Nolan: That would be after the 2012 election, wouldn't it? Just by chance.

Cooper: Exactly. New Congress and possibly new president. So, I wish congressmen in Washington would be more honest. Many of my colleagues are not being sincere with the voters back home. I've always been a straightforward guy, and I think voters deserve to know the truth. And the real problem is here - every day we delay solving these problems, they get more expensive to solve.

Nolan: This last year - what we were going to do about the debt ceiling - there was all of this concern about what was going to happen to the credit rating of the company.
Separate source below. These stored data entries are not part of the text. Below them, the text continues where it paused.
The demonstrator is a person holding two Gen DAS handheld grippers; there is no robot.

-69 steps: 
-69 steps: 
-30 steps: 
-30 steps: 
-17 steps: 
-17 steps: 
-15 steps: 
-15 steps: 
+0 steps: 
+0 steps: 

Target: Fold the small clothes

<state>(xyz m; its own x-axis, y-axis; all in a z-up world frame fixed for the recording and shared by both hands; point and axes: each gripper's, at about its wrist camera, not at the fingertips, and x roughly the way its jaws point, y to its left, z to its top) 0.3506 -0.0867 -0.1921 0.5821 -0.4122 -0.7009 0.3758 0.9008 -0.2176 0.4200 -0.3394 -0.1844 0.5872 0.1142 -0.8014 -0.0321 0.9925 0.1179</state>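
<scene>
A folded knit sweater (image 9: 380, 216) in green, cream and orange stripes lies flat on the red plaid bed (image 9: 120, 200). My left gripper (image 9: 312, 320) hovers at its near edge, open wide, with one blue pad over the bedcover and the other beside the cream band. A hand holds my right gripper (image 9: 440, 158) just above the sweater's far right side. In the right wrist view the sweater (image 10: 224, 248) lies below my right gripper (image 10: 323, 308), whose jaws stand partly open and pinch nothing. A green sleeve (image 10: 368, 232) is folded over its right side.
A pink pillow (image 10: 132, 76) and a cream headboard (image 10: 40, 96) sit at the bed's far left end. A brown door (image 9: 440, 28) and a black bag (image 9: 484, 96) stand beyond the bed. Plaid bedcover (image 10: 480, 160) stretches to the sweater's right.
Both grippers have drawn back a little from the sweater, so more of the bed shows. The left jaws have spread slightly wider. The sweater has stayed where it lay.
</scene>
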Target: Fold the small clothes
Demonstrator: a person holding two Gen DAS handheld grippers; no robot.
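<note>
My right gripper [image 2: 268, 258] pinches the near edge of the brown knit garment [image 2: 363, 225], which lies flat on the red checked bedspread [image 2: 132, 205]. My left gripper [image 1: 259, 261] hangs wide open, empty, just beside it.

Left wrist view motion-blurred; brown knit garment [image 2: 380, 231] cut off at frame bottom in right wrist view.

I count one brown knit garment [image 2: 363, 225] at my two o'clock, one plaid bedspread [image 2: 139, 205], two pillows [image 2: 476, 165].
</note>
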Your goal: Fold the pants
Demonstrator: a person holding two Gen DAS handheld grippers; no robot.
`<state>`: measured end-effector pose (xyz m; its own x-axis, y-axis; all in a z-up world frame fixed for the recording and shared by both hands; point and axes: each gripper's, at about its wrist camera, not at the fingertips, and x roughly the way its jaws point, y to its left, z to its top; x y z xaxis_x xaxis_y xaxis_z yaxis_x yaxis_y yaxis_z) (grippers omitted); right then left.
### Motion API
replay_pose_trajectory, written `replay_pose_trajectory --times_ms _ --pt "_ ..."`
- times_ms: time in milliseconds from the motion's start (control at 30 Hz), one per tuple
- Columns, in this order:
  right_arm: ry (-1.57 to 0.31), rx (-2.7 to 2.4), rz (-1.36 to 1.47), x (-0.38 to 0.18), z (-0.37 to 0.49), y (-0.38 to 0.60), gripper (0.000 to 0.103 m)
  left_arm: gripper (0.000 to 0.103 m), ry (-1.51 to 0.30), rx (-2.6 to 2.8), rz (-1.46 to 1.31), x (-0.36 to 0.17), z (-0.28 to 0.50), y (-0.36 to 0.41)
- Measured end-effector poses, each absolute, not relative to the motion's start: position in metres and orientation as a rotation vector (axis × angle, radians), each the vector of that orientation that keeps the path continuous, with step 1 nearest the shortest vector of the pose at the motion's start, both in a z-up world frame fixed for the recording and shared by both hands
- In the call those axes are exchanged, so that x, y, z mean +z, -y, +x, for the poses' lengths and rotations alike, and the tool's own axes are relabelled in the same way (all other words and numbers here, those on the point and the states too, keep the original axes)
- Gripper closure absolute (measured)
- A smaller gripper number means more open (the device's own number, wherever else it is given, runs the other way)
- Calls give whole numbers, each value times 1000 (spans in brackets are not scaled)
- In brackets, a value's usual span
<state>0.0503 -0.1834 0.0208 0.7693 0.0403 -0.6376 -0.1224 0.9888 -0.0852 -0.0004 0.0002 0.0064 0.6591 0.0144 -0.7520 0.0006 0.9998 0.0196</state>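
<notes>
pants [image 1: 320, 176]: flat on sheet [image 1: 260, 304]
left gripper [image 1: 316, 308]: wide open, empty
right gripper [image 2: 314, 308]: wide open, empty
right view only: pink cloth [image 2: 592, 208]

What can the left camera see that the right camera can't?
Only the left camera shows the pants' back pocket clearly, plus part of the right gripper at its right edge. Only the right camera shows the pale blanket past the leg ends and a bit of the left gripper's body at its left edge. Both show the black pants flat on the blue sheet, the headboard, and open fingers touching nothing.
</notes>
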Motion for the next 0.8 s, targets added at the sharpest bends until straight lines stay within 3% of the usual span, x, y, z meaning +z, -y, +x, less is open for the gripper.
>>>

And that was one of the reasons the super committee was put together. There was all this concern about whether we were going to be downgraded - much as we've seen all across Europe. We've had this failure with the super committee yet nothing has happened. Did we misunderstand that? Were we misled about what we were really facing in terms of this country's credit rating being at risk?

Cooper: You make an excellent point, Pat. We, in fact, beat ourselves up more than the rest of the world has beat us up. Because when they look around the world, they look at America as the beacon of hope, and that's why they invested more money in this country after the ratings downgrade than they had beforehand. So instead of our interest rates going up, as many people expected, our interest rates actually went down.

Nolan: We are in an international economy. What we do in this country - while it may be important, it may still be the most important country in the world economically - what goes on in Europe and in other places is important too. We have this crisis going on in Europe and what used to be called the European common market and what's going to happen with their currency, the Euro. Tell me - is there anything this country can do about that? Because this alone could take us back to another recession.

Cooper: You're exactly right, Pat. The world is more interconnected than it's ever been. It's not just the internet, it's trading relationships. And if Europe gets a bad cold, we could well end up with pneumonia here. So put it in perspective: when Lehman Brothers failed, two or three years ago, that was a big shock to the American economy and to the world economy and that was about a $500 billion problem. But already, what we've seen from Greece, and Italy, and Spain, that's a $4 trillion problem, so it's already eight times larger. And we really need to be worried about this financial earthquake.

Nolan: And there's not much the U.S. can do about that, right?

Cooper: You're exactly right. Now, the Europeans, just yesterday, got together and decided they were going to try to solve their own problems, and I hope they have the guts to do that. So far, Europe has been a loose confederation. It is not a united states of Europe. There's no fiscal discipline there. They're not able to take a country like Greece or Italy and say, "shape up. Do right." But this looks like they're getting more force behind that to make them behave as a group. Now England has separated itself out of that. They've always been not only off the shore of Europe, but different in attitude. It's going to be interesting to see whether the Europeans can hold together.